Über die Toten zu den Lebenden

Die Bewohner der keltischen Siedlung von Basel-Gasfabrik im St. Johann bestatteten ihre Toten in zwei Gräberfeldern und auch – aus heutiger Sicht eher befremdlich – in Gruben innerhalb der Siedlung. Zudem werden in der Siedlung viele menschliche Einzelknochen gefunden. Immer wieder weisen solche Knochen deutliche Spuren von Manipulationen auf. All dies deutet auf ein komplexes Totenritual in spätkeltischer Zeit hin, das heutige Tabugrenzen sprengt.

Ein breit angelegtes Forschungsprojekt beschäftigt sich deshalb seit 2011 mit den menschlichen Überresten vom spätkeltischen Fundplatz Basel-Gasfabrik (150–80 v. Chr.). Mittels intensiver interdisziplinärer Zusammenarbeit von Archäologie, Anthropologie, Archäozoologie, Archäobotanik, Geoarchäologie, Biogeochemie und Molekulargenetik sollen möglichst ganzheitliche kulturgeschichtliche Deutungen für den komplexen Umgang mit Toten in der Spätlatènezeit erarbeitet werden.

  • Nur durch eine interdisziplinäre Herangehensweise können verschiedene Fragen beantwortet werden, so z.B.:
  • Welche Bestattungsformen gab es in der spätkeltischen Zeit?
  • Wem wurde nach dem Ableben welche Behandlung zuteil?
  • Wurden die sterblichen Überreste in der Siedlung einfach entsorgt oder sind sie das Resultat eines mehrstufigen Bestattungsrituals?
  • Reflektieren die unterschiedlichen Praktiken im Umgang mit den Toten soziale Hierarchien?

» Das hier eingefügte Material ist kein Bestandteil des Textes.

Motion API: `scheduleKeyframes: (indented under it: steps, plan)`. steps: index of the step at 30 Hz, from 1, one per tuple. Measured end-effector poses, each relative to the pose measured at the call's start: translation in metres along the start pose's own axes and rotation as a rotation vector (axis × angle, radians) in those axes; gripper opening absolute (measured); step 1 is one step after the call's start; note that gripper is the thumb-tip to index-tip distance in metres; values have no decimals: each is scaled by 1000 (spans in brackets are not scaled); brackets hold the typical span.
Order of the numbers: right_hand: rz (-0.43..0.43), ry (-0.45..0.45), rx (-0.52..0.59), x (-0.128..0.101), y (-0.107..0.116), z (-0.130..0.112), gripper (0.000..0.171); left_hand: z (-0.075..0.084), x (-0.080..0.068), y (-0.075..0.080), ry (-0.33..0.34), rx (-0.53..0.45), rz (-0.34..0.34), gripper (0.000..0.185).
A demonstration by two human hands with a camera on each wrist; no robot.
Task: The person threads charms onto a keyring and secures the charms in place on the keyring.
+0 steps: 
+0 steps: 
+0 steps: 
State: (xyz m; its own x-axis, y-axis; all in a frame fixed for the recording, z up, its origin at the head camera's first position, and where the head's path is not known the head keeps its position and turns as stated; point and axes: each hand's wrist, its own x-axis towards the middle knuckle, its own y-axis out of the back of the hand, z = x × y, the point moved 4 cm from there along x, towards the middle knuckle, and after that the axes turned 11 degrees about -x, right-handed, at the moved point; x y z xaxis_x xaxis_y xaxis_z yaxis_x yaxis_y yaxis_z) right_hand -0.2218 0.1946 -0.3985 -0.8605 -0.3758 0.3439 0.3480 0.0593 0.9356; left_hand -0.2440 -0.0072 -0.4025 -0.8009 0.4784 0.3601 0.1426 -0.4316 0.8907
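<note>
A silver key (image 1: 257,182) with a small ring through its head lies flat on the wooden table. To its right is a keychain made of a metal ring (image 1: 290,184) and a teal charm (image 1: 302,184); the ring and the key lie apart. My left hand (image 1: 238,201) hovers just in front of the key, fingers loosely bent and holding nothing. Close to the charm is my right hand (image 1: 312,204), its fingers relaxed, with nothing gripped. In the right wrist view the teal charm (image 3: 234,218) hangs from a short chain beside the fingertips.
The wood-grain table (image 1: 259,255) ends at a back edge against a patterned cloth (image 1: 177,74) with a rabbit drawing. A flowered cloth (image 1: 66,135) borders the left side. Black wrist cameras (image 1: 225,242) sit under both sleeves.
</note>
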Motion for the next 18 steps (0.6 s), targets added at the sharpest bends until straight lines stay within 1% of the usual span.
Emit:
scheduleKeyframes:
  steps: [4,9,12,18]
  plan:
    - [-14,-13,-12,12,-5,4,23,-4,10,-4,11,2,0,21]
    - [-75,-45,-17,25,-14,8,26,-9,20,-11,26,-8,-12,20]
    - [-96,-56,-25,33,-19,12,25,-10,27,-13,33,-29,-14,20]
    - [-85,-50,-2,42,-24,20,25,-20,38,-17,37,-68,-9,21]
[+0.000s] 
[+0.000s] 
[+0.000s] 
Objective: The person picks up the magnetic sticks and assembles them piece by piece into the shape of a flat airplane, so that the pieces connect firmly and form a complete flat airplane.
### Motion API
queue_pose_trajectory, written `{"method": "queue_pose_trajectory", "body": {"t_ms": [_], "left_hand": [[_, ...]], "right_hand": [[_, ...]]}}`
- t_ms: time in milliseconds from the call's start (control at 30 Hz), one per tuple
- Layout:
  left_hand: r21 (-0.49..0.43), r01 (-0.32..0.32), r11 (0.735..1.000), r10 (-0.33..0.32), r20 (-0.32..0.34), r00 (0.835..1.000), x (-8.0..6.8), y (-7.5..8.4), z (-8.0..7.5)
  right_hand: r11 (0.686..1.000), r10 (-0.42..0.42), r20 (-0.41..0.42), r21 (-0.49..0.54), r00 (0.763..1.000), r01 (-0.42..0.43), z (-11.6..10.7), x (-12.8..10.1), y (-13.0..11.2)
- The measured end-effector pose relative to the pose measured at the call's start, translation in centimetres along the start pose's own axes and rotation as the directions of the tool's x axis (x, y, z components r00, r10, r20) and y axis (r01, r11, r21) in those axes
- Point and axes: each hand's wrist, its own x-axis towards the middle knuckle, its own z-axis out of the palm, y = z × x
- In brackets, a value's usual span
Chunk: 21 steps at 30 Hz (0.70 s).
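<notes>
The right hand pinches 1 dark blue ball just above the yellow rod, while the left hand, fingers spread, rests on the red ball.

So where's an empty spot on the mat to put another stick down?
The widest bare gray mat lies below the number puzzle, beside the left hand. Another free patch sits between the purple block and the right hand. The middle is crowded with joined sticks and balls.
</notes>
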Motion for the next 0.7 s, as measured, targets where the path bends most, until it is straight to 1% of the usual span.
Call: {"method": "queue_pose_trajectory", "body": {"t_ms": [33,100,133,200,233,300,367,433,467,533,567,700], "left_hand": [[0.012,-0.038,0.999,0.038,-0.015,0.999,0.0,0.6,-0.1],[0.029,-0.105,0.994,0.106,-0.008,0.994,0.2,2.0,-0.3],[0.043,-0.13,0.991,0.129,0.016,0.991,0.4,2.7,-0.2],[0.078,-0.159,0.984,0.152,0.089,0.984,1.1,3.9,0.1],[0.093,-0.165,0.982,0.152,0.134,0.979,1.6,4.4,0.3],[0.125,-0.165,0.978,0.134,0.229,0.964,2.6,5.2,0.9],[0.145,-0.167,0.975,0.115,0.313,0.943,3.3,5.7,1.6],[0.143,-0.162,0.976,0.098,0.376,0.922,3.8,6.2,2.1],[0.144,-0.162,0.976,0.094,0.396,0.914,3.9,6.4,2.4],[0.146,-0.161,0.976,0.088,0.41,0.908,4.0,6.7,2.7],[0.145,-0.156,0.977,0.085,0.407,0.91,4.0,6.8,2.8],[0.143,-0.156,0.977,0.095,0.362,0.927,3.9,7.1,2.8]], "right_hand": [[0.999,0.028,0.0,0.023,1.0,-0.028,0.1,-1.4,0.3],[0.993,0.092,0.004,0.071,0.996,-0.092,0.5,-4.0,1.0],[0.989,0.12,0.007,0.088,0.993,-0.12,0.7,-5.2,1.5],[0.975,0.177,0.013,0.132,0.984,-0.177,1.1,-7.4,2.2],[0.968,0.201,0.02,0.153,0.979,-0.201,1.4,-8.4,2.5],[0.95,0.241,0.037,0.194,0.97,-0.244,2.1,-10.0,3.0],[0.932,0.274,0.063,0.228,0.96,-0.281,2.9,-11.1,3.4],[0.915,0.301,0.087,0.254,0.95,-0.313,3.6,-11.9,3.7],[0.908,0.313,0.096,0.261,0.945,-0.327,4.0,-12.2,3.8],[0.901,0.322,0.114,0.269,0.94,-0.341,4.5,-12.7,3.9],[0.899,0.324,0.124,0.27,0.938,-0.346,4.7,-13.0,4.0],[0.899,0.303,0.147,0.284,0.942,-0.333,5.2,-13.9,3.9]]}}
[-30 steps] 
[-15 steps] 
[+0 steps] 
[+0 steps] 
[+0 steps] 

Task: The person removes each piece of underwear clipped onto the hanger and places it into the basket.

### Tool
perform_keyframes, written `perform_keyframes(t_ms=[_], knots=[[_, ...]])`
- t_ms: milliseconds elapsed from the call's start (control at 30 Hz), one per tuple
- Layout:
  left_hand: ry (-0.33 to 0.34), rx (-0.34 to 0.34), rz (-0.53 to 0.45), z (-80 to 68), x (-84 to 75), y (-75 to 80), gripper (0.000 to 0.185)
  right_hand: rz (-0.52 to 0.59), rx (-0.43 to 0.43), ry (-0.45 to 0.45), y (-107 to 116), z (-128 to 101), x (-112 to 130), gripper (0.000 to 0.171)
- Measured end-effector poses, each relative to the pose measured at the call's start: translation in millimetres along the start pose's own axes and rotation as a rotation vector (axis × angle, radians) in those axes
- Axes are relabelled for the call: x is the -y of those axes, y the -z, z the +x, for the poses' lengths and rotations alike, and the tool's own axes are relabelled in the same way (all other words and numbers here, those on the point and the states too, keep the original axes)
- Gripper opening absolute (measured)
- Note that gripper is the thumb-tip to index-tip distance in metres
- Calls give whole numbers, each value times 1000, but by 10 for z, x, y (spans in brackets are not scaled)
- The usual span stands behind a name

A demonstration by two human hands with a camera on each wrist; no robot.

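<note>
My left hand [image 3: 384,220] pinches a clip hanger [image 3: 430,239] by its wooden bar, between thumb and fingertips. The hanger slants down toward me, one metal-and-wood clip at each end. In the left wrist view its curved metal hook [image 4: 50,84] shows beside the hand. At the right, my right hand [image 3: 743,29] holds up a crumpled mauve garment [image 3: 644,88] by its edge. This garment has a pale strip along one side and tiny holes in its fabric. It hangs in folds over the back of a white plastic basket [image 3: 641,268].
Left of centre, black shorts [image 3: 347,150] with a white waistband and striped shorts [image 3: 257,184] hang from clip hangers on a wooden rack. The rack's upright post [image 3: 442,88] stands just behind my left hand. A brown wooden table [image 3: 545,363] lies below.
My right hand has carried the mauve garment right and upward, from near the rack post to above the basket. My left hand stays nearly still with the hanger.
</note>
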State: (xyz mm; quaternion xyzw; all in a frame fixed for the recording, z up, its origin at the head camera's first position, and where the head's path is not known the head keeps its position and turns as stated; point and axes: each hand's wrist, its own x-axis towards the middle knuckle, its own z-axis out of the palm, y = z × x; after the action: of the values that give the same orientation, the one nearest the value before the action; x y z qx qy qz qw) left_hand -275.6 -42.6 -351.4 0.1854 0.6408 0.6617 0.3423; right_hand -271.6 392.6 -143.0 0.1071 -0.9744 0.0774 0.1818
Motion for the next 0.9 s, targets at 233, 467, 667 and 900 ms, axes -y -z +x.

Die Untersuchungen liefern aber auch Hinweise zu Ernährungsgewohnheiten, zur geographischen Herkunft bzw. Mobilität sowie zur genetischen Identität der einstigen Bevölkerung.

Das Projekt unter Beteiligung der Archäologischen Bodenforschung Basel-Stadt, der Institute für Prähistorische und Naturwissenschaftliche Archäologie sowie der Ur- und Frühgeschichtlichen Archäologie der Universität Basel, des Institutes für Anthropologie der Universität Mainz und des Institutes für Medizinische Biometrie und Informatik der Universität Freiburg i. Br. wird vom Schweizerischen Nationalfonds (SNF), der Freiwilligen Akademischen Gesellschaft Basel (FAG) und der Archäologischen Bodenforschung Basel-Stadt finanziert.